La stima finale del morale dei consumatori dovrebbe confermare la lettura preliminare e potremmo assistere a un calo piuttosto marcato della fiducia nel commercio.
Vediamo quindi l’indice composito ESI flettere a 102 da un precedente 104; alla luce dei risultati dell’indagine IFO in Germania e Istat in Italia dei giorni scorsi, non escludiamo sorprese al ribasso.
GERMANIA – A luglio i prezzi al consumo dovrebbero mostrare una crescita di tre decimi sull’indice armonizzato UE e di quattro sull’indice domestico; la tendenza annua è attesa rallentare al 7,1% dal 7,6% precedente sulla misura nazionale e all’8% dall’8,2% di giugno su quella armonizzata, per effetto delle misure calmieranti decise dal governo.

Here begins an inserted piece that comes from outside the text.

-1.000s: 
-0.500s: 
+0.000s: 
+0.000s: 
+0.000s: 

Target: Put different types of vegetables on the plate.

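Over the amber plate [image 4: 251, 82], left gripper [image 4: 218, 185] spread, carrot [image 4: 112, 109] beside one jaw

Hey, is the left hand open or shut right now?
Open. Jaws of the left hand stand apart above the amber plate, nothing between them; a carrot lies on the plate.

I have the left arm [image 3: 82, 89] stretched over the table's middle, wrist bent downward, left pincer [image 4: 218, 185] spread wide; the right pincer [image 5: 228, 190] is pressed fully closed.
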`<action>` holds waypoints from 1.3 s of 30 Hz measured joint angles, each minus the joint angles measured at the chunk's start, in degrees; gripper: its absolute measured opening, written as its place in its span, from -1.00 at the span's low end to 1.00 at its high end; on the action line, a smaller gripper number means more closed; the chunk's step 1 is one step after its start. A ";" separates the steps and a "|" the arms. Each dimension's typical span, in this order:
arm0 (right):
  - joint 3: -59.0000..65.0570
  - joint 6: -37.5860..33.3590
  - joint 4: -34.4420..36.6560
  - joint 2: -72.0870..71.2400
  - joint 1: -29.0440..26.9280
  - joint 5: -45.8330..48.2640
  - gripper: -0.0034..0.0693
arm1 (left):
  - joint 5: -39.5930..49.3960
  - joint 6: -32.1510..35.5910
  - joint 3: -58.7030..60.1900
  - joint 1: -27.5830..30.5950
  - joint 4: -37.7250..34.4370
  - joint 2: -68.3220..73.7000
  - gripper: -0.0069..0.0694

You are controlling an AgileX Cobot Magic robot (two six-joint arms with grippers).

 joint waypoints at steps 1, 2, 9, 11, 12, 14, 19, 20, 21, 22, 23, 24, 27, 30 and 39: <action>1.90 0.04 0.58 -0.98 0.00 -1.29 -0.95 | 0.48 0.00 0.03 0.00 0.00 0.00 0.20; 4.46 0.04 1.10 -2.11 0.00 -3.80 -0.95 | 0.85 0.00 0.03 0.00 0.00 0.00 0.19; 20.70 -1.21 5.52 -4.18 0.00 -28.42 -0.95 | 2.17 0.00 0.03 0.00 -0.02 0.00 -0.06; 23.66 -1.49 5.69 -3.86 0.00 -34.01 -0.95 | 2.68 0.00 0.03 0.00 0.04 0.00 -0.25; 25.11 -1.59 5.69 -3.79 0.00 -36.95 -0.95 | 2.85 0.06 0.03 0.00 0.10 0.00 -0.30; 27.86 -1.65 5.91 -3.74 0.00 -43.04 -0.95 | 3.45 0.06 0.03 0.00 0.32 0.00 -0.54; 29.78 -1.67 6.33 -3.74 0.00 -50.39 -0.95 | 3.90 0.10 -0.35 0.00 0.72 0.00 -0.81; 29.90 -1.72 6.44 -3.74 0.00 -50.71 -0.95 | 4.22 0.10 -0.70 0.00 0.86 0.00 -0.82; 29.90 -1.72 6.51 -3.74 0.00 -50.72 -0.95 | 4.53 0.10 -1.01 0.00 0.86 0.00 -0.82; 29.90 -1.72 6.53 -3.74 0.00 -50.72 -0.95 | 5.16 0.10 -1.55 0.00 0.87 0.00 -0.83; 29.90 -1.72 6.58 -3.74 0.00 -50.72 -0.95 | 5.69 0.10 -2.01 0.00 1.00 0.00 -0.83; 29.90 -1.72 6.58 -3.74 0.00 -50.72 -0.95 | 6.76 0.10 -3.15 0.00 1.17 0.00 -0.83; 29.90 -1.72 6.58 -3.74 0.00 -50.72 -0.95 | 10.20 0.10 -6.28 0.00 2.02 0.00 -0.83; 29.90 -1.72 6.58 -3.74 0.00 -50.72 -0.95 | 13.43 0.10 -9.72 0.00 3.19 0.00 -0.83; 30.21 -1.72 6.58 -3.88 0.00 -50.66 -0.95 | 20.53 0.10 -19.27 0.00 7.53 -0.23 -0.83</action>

BELGIO – Vediamo una stagnazione del PIL nel 2° trimestre, dopo lo 0,5% t/t registrato a inizio 2022.
STATI UNITI
– Oggi è in uscita la stima advance del PIL del 2° trimestre, prevista solo marginalmente positiva, in rialzo di 0,6% t/t ann., dopo -1,6% t/t ann. del 1° trimestre.
La debolezza attesa per la crescita in primavera è in larga misura da attribuire alle scorte, che dovrebbero dare un ampio contributo negativo, oltre che alla probabile contrazione degli investimenti residenziali.
La domanda finale domestica dovrebbe comunque evidenziare una relativa debolezza dei consumi, causata ancora da scarsità di offerta nel comparto auto, ma amplificata dagli effetti dell’inflazione in aumento e dei tassi in rialzo.
Il FOMC aveva già i dati che usciranno oggi e non li ha ritenuti tali da fermare il rialzo di 75pb attuato ieri, confermando la valutazione secondo cui l’economia non è in recessione.
– Oggi saranno pubblicati anche i sussidi, ormai da monitorare costantemente per valutare in tempo reale l’evoluzione del mercato del lavoro in questa fase di transizione.